9.1.1.8  introduce or permit the introduction of, any virus into the Platform of Shephard Group’s network or information systems.

9.2 The Customer shall use all reasonable endeavours to prevent any unauthorised access to, or use of, the Platform and the Services and, in the event of any such unauthorised access or use, promptly notify Shephard Group.

10. Payment.

10.1     Shephard Group shall invoice the Customer for the Fees in accordance with the schedule set out in the Order Form, or, annually in advance if the Order Form is silent as to invoicing. The Customer shall pay all invoices issued by Shephard Group within thirty (30) days of the invoice date (the Due Date) to a bank account nominated by Shephard Group from time to time. All Fees are exclusive of tax.
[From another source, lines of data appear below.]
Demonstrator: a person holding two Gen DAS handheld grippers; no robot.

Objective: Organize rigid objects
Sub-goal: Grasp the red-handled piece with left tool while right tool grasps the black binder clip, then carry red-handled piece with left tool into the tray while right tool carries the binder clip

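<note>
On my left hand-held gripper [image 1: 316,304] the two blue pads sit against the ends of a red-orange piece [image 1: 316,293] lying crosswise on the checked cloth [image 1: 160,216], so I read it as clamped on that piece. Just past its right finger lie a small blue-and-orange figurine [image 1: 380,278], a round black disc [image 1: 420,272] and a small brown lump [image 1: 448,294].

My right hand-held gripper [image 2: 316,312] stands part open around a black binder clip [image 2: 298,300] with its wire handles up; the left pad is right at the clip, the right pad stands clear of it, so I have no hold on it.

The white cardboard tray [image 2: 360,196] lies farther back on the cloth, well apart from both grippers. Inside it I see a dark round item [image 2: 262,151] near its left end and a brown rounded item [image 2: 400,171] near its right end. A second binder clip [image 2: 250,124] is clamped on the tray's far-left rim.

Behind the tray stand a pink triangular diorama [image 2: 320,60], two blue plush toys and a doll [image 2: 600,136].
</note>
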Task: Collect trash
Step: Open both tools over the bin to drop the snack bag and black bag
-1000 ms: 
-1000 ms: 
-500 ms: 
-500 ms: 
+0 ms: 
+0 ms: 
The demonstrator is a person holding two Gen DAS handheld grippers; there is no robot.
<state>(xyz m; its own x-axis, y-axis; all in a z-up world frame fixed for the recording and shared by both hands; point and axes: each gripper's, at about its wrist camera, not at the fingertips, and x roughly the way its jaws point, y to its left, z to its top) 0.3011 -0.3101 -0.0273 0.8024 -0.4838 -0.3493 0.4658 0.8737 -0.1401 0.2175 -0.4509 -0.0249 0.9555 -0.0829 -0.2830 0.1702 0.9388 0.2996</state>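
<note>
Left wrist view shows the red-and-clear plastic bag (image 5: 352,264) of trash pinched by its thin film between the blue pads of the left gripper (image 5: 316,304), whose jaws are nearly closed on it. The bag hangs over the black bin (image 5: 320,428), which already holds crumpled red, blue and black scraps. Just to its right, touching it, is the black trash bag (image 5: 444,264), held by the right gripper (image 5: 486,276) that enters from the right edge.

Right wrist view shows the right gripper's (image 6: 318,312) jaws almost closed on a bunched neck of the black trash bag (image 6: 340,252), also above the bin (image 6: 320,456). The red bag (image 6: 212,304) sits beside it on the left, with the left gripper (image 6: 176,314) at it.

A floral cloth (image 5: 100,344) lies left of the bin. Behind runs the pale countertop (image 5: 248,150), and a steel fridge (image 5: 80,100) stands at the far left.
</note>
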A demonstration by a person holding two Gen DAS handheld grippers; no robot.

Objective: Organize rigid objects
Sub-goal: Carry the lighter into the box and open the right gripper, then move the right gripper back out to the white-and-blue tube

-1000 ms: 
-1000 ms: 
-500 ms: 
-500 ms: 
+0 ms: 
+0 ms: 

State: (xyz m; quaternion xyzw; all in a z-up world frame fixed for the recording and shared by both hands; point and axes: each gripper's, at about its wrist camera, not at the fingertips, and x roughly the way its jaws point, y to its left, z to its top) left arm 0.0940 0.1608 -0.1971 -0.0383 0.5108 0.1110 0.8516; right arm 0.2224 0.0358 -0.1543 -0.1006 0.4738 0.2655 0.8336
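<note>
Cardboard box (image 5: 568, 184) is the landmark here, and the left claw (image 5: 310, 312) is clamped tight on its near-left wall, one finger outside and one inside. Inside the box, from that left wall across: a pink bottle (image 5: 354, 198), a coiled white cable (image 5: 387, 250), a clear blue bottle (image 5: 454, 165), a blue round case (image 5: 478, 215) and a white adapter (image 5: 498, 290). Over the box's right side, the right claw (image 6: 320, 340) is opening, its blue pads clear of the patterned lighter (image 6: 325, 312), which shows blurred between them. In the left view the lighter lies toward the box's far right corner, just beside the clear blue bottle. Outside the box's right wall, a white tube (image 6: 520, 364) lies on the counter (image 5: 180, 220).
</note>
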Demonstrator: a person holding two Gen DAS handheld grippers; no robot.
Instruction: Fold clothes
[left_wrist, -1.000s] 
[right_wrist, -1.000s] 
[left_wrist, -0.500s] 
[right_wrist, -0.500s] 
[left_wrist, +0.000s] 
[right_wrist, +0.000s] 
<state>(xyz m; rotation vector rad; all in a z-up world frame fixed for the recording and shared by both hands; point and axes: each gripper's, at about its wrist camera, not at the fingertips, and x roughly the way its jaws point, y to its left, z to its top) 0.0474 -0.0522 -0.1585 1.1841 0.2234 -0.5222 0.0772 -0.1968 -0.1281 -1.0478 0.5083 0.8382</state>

10.2     If the Customer has not paid the Fees by the due date then, without prejudice to any other rights and remedies of Shephard Group:

10.2.1  Shephard Group may, without liability to the Customer suspend access to the Platform and/or the Services for any period during which such amounts remain unpaid; and

10.2.2  interest shall accrue on a daily basis on any unpaid amounts an an annual rate equal to 4% over the current base lending rate of HSBC Bank Plc in the UK from time to time, commending on the due date and continuing until fully paid, whether before or after judgement.

10.3     Subject to clause 5, all amounts or Fees referred to in this Agreement are non-cancellable and non-returnable and are exclusive of value added tax, which will (if applicable) be added to the invoice at the applicable rate.

11. Intellectual Property.

11.1 The Customer acknowledges and agrees that Shephard Group and/or its licensors own all Intellectual Property Rights in the Platform, including all content made available via the Platform, and the Services and that each party shall retain ownership of all Intellectual Property Rights owned or used by it prior to the date of this Agreement (“Background IP”). Except as expressly stated herein, this Agreement does not grant the Customer any rights to, under or in, any patents, copyright, database right, trade secrets, trade names, trade marks (whether registered or unregistered), or any other rights or licences in respect of the Platform or the Services.

11.2 Any new Intellectual Property Rights that arise out of, or in connection with, this Agreement (“Foreground IP”) shall be owned by Shephard Group, and Shephard Group hereby grants the Customer a non-exclusive, non-sublicensable licence to use the Foreground IP for the Permitted Purpose during the Term.

11.3 Shephard Group confirms that it has all the rights in relation to the Platform and the Services that are necessary to grant all the rights it purports to grant under, and in accordance with, the terms of this Agreement.

11.4 Shephard Group warrants that the Customer’s use of the Platform and receipt of the Services, in accordance with the terms of this Agreement will not infringe the rights, including the Intellectual Property Rights of any third parties.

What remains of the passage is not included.